In particular, hotel and retail owners are scratching their heads to figure out how to best manage debt payments on commercial mortgage-backed securities.
What was seen as a cheap and easy way to secure non-recourse financing just a few years ago now faces a reckoning as hotel borrowers are exposed to more than $85 billion in outstanding CMBS debt, the research firm Trepp reported in March.
The complicated structure of these loans, which are pooled together and sold to investors in so-called tranches, has left some borrowers struggling to make ends meet. The delinquency rate for all CMBS loans jumped to 7.2 percent last month from 2.3 percent in April, the largest spike in delinquencies since 2009, data from Trepp shows.
And unlike conventional loans from a bank that can be reworked and restructured, CMBS loans have to go through a sometimes lengthy process through a third party entity known as a special servicer in order to be modified. Already, $32 billion of loans on commercial properties were in special servicing as of May, according to Moody’s Investors Service.
Insiders say the fraught servicing process could leave some borrowers in a blackhole — with high debt installments and additional fees that could take months, and in some cases, years to pay off — before they are able to regain control of their properties.
“If you are asking for a material modification to the loan, it might take six months to receive approval, or it might take much longer,” said Debra Morgan of BlackEagle Real Estate Partners, a commercial real estate firm that works with CMBS investors and servicers. “Servicers have stakeholders to answer to and extensive contracts and procedures to follow.”
Swamped servicers
Rodriguez said part of his issue with navigating the CMBS market is simply getting someone who’s working on the loan to pick up the phone.
“First issue here is getting someone to answer your request,” Rodriguez said. He added that special servicers are not adequately staffed “to handle the flood of people requesting forbearance.”
The country’s largest special servicer, Midland Loan Services, managed a portfolio of $177.7 billion in CMBS loans at the start of last year with a staff of just 26 employees, according to figures from S&P Global Ratings. Rialto Capital Advisors, the country’s second-largest CMBS servicer, meanwhile, had a staff of 56 as of mid-2018. That was roughly half the number the firm had at the end of 2014.
Servicers “are going to get overwhelmed very quickly,” said Ann Hambly, CEO of Texas-based 1st Service Solutions, which provides advisory services for CMBS borrowers.
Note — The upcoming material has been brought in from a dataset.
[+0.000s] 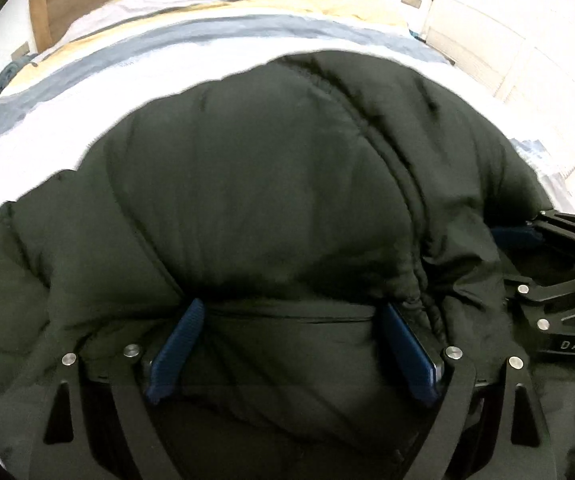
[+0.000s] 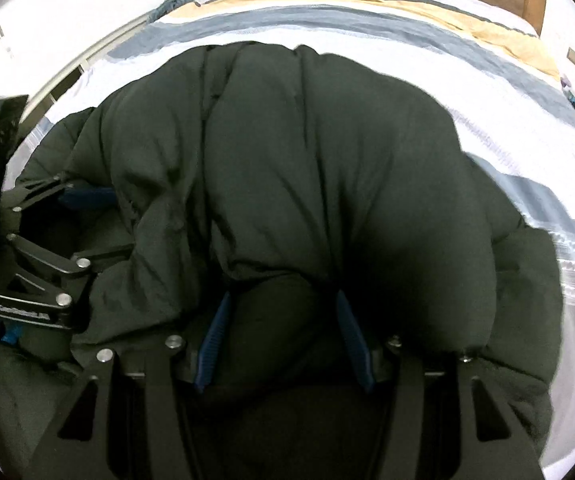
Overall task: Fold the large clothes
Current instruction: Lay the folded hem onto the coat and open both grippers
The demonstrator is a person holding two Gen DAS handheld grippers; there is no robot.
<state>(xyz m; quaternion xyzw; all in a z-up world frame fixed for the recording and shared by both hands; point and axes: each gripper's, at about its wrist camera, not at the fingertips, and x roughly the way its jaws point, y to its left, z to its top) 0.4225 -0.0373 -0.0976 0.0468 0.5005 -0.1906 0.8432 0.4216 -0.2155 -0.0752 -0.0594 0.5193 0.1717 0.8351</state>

Not only are many of them swamped with calls, but unlike lenders who have a fiduciary duty to work with borrowers, CMBS special servicers are only obligated to help the bondholders and mitigate losses. This structure can lead to servicers to take in more fees the longer the loan is in special servicing.
“They make money the longer you are in there,” Hambly said. “They are not incentivized to do a quick resolution.”
The inherent nature of CMBS presents risks to borrowers, according to several industry sources. In some cases, for example, special servicers will reduce commercial rents to lower costs rather than to make actual upgrades to the property or the building.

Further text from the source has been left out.